WHAT IS REQUIRED
Copy out every line of the records in which "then" can be found.

*** Opening of THE RECORDS ***

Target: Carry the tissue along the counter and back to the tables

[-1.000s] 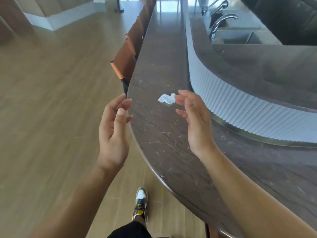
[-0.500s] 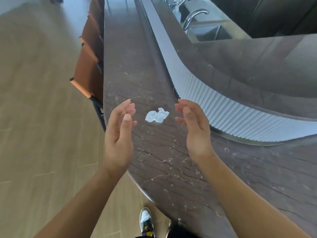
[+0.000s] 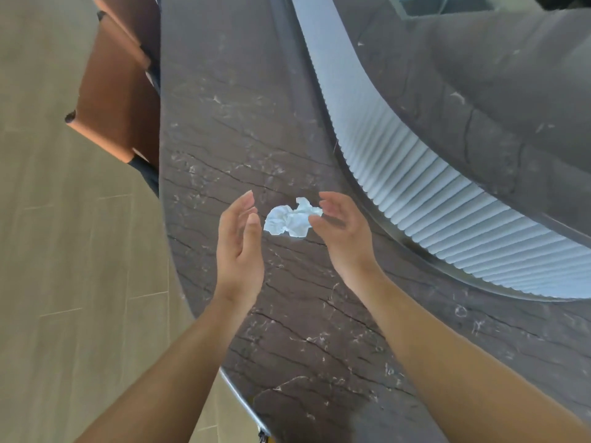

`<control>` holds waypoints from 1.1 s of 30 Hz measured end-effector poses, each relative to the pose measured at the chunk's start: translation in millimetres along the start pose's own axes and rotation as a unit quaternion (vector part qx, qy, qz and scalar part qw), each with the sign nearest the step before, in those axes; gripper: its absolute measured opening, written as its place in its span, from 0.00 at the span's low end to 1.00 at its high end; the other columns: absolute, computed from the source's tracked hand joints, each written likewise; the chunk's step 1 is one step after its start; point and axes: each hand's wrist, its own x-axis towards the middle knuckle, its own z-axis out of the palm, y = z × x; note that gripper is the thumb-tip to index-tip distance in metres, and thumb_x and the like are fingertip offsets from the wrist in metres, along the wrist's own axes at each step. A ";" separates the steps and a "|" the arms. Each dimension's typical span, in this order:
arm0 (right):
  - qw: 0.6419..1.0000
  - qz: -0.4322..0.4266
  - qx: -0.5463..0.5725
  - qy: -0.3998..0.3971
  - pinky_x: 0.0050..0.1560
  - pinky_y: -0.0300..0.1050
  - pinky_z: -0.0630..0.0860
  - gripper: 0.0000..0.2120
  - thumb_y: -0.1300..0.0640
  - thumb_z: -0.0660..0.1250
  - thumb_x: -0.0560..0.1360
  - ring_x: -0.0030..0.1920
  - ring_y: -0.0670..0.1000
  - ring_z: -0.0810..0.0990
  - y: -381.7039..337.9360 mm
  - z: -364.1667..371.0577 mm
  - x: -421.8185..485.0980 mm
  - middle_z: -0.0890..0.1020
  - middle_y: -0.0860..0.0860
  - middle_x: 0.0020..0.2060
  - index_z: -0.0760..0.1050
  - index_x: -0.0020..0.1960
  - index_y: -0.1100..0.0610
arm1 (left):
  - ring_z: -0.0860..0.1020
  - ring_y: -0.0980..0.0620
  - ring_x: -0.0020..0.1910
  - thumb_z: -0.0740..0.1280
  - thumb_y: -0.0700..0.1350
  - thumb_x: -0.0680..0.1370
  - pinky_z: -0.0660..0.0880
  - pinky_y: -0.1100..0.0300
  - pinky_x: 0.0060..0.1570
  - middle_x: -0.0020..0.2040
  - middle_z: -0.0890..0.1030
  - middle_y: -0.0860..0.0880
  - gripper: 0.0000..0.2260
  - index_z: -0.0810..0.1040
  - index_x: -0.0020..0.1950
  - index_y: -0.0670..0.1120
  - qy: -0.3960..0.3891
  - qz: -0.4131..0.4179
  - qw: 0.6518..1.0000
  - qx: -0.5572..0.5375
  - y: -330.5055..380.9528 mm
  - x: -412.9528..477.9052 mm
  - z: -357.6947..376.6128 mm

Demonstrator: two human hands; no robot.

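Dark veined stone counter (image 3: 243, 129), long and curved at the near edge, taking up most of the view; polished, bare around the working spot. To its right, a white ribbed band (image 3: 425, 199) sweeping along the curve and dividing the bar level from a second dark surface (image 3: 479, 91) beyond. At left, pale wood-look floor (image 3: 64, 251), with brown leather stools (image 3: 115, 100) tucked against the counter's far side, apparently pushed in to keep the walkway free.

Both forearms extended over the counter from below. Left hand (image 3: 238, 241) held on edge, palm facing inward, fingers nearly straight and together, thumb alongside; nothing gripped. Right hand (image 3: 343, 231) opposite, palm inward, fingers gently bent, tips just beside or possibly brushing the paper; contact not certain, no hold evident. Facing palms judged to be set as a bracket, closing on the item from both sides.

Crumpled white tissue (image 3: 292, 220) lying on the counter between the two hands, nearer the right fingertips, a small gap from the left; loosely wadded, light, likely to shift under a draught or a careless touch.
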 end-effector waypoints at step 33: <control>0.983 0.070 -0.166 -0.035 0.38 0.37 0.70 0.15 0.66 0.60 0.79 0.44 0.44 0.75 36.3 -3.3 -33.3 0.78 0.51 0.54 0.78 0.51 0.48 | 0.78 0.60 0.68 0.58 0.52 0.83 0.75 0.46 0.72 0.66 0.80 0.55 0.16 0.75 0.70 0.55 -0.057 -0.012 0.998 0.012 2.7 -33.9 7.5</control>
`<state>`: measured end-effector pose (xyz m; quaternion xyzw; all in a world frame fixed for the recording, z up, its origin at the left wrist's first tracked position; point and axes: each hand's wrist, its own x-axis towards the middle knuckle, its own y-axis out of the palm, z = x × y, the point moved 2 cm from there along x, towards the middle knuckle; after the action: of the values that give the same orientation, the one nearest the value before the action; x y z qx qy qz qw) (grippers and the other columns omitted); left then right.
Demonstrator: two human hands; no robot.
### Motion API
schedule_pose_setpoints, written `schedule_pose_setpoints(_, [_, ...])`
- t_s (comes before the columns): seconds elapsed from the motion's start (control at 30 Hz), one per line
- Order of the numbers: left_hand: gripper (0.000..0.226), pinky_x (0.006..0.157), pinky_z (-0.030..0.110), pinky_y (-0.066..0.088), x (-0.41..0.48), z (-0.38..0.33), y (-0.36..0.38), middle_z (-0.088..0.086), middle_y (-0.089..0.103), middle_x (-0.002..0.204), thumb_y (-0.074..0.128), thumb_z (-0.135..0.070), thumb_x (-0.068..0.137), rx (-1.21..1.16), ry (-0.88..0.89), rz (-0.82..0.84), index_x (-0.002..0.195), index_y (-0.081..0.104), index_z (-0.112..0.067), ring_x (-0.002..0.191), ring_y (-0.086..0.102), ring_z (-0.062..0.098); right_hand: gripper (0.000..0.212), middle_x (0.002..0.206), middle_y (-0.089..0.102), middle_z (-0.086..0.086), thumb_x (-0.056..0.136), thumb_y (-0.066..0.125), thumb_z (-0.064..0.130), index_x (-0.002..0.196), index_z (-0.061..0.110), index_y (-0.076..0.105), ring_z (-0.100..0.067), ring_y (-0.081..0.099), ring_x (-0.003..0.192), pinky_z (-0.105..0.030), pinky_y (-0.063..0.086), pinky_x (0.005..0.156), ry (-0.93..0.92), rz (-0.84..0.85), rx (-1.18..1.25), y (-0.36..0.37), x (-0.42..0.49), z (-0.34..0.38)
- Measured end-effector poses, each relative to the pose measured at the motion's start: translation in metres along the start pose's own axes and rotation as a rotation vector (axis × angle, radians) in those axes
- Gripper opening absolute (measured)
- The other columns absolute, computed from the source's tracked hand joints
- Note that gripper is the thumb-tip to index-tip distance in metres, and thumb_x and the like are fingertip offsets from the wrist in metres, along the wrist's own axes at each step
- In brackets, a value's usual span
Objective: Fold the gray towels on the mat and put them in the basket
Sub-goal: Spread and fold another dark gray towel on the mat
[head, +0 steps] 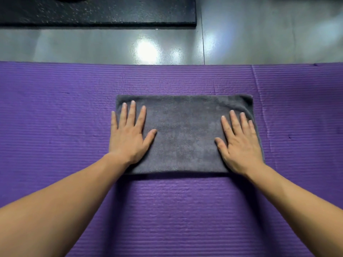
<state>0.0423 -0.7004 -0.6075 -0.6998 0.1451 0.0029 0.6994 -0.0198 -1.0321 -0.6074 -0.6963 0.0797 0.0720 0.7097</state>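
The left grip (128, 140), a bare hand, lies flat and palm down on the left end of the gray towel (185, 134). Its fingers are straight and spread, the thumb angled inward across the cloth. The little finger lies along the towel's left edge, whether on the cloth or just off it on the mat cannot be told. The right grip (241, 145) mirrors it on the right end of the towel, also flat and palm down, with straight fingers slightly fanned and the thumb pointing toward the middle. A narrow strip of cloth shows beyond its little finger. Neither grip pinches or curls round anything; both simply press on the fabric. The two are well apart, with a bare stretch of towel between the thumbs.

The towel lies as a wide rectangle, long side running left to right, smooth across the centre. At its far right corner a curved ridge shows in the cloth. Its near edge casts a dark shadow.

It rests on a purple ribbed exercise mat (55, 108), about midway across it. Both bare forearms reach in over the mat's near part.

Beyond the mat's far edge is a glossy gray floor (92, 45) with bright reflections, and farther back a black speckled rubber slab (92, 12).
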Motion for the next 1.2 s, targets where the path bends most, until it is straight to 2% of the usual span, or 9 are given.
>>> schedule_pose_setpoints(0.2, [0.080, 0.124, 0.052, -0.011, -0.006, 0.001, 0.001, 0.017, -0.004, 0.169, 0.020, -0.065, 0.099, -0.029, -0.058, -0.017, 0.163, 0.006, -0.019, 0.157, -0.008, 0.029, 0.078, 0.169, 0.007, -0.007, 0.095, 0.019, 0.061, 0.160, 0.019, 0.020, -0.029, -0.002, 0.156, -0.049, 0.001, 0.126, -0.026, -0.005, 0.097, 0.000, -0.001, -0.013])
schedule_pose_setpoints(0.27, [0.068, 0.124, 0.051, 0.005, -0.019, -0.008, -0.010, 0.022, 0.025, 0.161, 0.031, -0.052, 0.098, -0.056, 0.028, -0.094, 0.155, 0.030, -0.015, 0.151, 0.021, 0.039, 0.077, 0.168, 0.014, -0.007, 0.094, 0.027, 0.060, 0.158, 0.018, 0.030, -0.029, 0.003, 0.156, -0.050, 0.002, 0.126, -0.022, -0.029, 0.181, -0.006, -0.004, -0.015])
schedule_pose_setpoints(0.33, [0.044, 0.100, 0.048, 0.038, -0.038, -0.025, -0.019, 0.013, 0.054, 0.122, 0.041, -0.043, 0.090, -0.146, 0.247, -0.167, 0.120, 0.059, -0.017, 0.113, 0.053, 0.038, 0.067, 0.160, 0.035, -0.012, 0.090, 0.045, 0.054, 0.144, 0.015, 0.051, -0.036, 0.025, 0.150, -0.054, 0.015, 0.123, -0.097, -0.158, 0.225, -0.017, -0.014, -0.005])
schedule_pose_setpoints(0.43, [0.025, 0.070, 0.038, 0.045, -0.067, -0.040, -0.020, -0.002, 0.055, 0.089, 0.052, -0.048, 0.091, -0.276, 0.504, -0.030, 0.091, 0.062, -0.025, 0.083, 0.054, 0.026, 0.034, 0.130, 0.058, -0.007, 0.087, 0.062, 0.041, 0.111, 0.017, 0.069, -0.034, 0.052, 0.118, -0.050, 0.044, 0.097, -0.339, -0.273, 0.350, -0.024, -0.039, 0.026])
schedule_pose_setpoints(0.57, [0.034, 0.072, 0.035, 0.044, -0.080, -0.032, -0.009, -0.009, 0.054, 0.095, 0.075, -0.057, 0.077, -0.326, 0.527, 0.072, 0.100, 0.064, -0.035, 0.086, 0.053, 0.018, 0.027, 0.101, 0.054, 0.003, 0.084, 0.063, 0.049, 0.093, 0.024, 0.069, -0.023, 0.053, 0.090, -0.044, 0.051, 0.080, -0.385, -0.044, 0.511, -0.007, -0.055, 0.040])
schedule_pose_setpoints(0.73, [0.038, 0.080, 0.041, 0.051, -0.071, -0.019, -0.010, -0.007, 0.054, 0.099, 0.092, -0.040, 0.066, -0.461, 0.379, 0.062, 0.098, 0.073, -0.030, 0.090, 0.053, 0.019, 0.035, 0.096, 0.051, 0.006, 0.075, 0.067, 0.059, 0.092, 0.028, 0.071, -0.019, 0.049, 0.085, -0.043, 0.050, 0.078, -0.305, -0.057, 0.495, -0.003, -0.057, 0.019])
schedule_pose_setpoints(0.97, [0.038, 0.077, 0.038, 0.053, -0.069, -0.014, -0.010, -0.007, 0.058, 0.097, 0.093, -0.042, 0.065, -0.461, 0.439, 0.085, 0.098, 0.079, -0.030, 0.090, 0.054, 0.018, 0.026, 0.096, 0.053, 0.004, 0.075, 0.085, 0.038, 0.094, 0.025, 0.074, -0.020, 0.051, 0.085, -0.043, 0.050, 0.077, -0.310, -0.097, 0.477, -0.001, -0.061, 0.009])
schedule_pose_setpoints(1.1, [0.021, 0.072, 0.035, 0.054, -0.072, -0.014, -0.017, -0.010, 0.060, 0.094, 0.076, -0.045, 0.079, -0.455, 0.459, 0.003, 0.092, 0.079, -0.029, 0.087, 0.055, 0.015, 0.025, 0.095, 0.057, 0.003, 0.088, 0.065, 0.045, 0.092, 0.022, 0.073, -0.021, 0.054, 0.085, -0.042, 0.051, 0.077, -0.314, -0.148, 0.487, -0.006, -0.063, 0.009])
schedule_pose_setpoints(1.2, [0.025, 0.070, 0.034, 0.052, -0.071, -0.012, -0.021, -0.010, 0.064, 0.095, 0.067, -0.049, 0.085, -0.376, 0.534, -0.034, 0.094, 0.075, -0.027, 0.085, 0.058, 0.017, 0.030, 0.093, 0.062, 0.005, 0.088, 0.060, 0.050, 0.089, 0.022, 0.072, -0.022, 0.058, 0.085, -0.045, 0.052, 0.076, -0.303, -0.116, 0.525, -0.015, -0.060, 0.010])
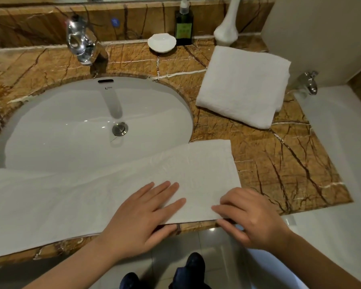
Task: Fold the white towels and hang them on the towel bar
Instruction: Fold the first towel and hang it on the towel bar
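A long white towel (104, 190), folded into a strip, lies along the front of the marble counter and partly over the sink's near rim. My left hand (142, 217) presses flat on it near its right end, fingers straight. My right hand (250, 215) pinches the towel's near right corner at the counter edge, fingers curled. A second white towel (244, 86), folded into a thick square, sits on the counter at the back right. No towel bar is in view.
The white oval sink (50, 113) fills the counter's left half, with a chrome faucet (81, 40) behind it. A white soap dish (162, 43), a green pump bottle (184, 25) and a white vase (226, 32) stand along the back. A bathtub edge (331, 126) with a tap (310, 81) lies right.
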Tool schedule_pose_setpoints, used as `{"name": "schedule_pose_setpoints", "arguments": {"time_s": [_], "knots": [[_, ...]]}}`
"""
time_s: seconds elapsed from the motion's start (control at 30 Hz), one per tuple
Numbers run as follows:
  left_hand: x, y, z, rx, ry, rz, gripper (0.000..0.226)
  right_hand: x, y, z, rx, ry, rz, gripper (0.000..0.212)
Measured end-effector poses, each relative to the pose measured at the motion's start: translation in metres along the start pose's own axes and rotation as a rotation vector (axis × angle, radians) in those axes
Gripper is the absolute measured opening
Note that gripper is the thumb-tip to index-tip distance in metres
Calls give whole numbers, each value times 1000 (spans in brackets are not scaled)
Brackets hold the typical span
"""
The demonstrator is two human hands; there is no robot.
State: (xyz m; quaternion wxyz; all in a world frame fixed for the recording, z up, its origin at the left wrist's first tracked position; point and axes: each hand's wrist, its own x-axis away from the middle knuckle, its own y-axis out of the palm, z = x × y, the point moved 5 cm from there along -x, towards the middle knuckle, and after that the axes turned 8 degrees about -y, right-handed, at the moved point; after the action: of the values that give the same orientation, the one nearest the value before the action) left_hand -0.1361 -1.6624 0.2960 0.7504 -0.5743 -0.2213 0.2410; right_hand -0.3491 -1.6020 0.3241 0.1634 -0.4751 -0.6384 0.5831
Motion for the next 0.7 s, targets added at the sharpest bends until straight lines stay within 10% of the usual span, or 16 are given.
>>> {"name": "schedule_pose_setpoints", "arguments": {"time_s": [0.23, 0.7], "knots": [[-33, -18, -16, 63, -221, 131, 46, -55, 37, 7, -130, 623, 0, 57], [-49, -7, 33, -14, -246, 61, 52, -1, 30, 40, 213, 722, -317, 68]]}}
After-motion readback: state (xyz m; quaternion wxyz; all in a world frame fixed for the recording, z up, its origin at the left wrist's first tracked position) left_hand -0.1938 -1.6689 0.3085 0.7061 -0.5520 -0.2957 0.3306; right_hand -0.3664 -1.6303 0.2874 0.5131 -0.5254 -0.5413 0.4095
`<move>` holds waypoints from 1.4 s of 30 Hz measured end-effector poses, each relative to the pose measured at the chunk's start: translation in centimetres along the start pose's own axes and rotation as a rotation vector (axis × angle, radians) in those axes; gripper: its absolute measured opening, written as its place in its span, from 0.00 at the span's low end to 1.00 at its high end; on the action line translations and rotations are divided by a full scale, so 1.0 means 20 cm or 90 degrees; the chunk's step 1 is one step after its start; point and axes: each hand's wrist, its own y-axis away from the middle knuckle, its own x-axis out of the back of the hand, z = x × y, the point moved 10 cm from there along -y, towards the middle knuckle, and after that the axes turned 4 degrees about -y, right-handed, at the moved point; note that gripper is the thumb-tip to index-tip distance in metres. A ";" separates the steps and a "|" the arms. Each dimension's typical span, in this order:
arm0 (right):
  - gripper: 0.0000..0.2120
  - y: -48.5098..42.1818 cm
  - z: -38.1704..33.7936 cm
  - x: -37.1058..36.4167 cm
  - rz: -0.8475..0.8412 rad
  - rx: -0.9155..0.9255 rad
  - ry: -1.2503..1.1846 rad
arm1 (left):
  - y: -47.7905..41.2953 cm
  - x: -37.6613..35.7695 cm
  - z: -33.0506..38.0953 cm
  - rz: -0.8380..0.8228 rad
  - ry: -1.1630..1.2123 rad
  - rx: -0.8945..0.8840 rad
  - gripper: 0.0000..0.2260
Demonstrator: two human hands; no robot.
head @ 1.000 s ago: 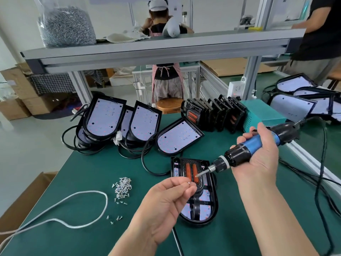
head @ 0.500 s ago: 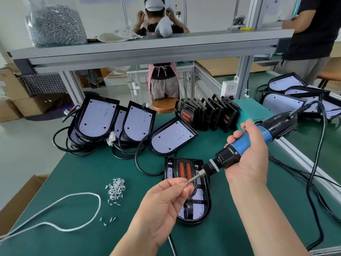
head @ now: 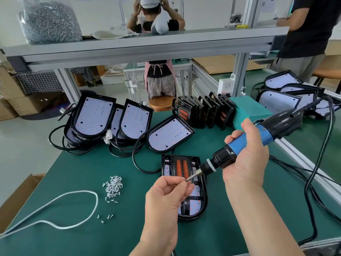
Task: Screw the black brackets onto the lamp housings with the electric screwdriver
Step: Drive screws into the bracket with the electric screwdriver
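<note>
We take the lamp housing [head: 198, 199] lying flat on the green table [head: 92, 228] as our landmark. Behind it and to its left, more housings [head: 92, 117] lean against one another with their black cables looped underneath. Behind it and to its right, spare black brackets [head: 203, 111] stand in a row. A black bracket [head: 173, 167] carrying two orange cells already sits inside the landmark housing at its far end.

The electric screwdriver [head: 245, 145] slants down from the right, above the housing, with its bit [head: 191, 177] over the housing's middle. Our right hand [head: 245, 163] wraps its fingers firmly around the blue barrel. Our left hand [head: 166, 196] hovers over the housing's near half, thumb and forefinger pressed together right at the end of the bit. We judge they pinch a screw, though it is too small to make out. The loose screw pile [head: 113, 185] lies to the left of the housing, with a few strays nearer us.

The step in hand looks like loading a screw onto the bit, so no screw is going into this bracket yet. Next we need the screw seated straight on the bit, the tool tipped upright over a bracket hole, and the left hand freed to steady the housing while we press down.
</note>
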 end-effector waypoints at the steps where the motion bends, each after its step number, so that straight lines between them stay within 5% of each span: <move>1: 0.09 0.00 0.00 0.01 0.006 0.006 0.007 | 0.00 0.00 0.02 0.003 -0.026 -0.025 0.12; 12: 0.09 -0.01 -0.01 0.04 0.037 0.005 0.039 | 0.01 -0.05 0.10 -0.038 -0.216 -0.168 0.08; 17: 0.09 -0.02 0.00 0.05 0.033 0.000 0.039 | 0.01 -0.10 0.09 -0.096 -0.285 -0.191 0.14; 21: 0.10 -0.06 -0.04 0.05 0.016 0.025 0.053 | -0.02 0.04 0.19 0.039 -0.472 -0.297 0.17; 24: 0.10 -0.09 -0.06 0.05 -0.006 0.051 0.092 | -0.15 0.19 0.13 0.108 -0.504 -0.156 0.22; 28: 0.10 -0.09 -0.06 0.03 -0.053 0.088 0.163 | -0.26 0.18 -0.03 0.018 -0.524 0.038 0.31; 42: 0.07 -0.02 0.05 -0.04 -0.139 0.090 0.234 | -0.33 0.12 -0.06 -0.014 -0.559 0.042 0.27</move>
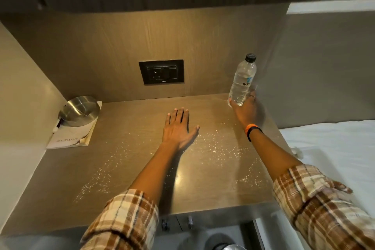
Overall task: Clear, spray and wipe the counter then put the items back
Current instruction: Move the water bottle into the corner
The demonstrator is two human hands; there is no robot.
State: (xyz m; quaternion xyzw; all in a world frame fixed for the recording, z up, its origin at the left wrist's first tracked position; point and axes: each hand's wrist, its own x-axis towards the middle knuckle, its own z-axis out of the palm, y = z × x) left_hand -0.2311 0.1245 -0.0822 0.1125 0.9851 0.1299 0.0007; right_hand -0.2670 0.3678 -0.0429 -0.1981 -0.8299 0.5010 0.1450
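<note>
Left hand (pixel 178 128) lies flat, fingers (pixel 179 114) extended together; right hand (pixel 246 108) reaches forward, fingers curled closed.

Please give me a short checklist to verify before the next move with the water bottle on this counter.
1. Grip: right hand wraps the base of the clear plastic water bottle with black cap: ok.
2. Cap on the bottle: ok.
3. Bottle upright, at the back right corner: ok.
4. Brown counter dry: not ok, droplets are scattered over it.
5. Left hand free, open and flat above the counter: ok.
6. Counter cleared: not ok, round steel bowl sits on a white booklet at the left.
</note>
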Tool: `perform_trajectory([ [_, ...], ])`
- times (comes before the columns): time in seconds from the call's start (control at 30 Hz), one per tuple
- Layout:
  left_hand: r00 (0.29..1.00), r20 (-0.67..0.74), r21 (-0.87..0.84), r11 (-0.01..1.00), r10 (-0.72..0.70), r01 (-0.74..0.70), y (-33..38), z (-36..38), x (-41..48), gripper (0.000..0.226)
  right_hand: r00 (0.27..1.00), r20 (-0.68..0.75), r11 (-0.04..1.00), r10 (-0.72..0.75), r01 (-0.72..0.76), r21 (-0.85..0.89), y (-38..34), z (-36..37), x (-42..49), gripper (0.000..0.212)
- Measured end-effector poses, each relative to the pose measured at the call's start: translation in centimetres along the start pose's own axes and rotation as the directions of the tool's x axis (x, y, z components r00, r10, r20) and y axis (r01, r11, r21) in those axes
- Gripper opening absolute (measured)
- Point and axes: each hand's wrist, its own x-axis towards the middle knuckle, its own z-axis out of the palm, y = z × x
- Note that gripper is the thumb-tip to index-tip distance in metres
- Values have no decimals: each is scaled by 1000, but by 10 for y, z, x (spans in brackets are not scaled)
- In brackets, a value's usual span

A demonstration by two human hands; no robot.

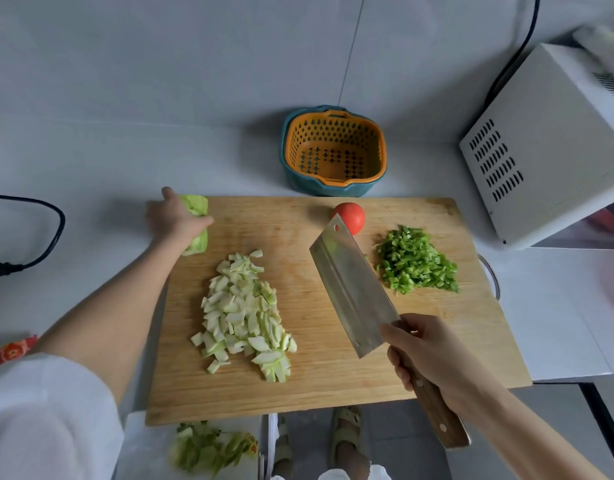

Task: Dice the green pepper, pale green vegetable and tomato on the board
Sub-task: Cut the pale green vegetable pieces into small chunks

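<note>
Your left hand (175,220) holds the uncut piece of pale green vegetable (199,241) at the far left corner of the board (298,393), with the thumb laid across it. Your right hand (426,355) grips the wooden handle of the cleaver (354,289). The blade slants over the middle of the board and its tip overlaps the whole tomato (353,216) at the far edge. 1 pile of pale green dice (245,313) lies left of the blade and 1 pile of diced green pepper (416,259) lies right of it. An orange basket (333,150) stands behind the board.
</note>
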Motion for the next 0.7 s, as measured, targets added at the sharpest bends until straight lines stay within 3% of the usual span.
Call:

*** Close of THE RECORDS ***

PROBLEM SOLUTION
`<state>`: measured end-effector pose (xyz m; quaternion xyzw; all in a world frame fixed for the recording, z up, its origin at the left wrist's first tracked position; point and axes: each hand's wrist, its own x-axis towards the middle knuckle, its own y-axis out of the palm, z = x × y, the point moved 2 cm from there along x, towards the middle knuckle; after the action: of the values that give the same orientation, the one nearest the value before the action; x y z qx qy qz qw) (grippers and the other columns omitted); left then right.
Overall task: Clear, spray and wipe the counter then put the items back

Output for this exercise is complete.